The result of a regular expression is a collection (MatchCollection) of Match objects (see Figure 1). Within each Match object is a collection (GroupCollection) of Group objects. Each Group object within the GroupCollection represents either the entire match or a sub-match that was defined via parenthesis.
Figure 1: .NET Regular Expression Class Hierarchy
Although you probably won’t encounter too many situations where you work directly with captures (Capture and CaptureCollection), to present a complete picture of regular expressions, this article covers what they are and when they do come into play.
Working with Captures
One reason that you’ll rarely deal with captures is that there’s usually only one capture per group. Therefore, you’ll generally extract your sub-match information from the Group object. This is also why you’ll generally see the terms group and capture used somewhat interchangeably. However, your regular expression will yield groups with multiple captures in a few situations, so this article focuses on that.
Take a simple expression used to extract a time-formatted value:
(?<time>(\d|\:)+)
You have a named group called time that searches for sequences of numbers and colons. Imagine using that expression to parse the following value:
Tom Archer posted at 12:34:56 today
Looking at the expression/input pair, you can see that the parser will yield three groups (including the entire match). However, what is not so obvious is that the second group will contain eight captures.
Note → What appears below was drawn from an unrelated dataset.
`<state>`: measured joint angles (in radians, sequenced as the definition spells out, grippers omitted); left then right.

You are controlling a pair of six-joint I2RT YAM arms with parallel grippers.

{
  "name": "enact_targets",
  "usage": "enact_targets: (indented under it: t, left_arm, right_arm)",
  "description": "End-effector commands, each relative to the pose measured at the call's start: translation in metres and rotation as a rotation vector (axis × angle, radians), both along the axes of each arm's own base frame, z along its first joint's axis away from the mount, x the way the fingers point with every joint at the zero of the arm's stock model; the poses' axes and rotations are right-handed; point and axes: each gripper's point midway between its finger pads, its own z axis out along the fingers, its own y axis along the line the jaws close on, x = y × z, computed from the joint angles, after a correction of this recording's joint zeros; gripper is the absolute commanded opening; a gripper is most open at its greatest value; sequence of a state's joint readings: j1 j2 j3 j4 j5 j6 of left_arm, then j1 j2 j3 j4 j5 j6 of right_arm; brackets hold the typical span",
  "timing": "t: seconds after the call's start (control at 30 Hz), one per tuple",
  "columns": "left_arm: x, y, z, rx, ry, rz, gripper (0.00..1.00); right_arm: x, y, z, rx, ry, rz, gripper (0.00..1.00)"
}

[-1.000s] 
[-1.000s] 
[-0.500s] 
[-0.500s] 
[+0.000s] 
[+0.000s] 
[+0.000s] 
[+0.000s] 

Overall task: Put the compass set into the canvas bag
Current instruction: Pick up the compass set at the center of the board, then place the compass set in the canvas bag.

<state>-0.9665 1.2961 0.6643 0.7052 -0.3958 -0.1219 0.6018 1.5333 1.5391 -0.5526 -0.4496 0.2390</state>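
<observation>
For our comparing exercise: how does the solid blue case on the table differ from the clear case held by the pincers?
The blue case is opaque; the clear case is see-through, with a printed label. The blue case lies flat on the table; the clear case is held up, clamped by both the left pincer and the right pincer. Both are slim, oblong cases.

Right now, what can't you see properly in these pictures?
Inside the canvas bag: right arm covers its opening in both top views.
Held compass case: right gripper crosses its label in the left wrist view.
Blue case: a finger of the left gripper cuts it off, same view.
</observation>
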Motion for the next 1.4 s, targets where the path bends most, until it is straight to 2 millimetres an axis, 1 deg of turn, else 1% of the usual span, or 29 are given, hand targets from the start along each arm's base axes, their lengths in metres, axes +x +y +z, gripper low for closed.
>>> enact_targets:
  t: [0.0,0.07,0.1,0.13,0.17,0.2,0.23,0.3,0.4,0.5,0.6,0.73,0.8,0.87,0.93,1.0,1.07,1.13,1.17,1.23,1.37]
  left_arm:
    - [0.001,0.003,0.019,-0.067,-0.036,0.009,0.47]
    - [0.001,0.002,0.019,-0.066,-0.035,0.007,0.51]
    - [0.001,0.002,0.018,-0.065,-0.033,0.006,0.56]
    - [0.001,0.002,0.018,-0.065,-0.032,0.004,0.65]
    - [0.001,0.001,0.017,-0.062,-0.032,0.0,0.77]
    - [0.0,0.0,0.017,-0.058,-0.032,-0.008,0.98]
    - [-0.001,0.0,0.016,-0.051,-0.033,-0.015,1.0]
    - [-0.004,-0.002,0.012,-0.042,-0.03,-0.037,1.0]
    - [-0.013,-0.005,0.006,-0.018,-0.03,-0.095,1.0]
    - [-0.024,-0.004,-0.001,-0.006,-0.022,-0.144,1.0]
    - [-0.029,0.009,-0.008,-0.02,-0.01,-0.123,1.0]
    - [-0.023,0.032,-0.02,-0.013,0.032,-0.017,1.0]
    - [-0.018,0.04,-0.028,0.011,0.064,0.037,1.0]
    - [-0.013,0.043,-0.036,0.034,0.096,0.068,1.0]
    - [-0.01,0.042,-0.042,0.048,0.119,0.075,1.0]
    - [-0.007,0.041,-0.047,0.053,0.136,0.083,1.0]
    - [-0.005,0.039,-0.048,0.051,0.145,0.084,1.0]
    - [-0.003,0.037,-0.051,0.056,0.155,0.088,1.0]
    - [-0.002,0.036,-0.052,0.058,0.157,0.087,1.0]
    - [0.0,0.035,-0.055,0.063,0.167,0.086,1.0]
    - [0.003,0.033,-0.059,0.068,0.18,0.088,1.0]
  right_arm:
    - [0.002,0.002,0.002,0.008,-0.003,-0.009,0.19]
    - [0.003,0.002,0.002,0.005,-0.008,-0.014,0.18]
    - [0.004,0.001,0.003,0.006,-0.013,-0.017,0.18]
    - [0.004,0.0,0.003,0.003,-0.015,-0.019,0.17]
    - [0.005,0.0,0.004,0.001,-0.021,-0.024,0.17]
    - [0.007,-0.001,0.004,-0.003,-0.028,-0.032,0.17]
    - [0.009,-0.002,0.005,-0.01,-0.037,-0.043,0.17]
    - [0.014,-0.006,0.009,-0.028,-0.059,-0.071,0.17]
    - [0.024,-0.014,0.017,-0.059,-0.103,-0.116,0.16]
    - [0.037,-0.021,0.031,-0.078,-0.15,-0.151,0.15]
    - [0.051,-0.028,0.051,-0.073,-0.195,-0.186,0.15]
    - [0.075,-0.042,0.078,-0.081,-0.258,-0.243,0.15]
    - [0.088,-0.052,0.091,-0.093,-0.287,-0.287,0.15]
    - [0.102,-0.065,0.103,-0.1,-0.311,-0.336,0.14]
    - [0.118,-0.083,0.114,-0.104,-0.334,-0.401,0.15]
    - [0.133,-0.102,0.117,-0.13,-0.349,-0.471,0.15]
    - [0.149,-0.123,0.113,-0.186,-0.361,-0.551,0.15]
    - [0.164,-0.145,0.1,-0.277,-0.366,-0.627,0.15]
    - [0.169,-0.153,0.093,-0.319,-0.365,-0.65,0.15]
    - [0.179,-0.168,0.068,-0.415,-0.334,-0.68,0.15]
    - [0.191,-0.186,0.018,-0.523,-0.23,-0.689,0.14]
The following function proves this:
using namespace System::Text; using namespace System::Text::RegularExpressions; ... void DisplayGroups(String* input, String* pattern, bool displayCats = false) { try { StringBuilder* results = new StringBuilder(); Regex* rex = new Regex(pattern); // for all the matches for (Match* match = rex->Match(input); match->Success; match = match->NextMatch()) { results->AppendFormat(S"Match {0} at {1}\r\n", match->Value, __box(match->Index)); // for all of THIS match's groups GroupCollection* groups = match->Groups; for (int i = 0; i < groups->Count; i++) { results->AppendFormat(S"\tGroup: Value '{0}' at Index {1}\r\n", groups->Item[i]->Value, __box(groups->Item[i]->Index)); if (displayCats) { // for all of THIS group's captures CaptureCollection* captures = groups->Item[i]->Captures; for (int j = 0; j < captures->Count; j++) { results->AppendFormat(S"\t\tCapture: Value '{0}' at Index {1}\r\n", captures->Item[j]->Value, __box(captures->Item[j]->Index)); } } } } MessageBox::Show(results->ToString()); } catch(Exception* pe) { MessageBox::Show(pe->Message); } }
Calling the function in the following manner will result in what you see in Figure 2:
DisplayGroups(S"Tom Archer posted at 12:34:56 today", S"(?<time>(\\d|\\:)+)", true);
Figure 2: Example of Groups vs. Captures
So, the obvious question is: Why so many captures? The second group (the inner parenthesis in the test expression) states that a sub-match can be made on any single digit or colon:
(\d|\:)
Because the input string contains eight such instances of a number or colon, you get eight captures! Therefore, while I frequently find it more convenient to use the term group to characterize the result of a sub-match, sub-matches technically result in captures.
Having said that, because groups do typically contain a single capture, you can use the two terms interchangeably unless you have a specific reason to differentiate between them—as in the example in this article.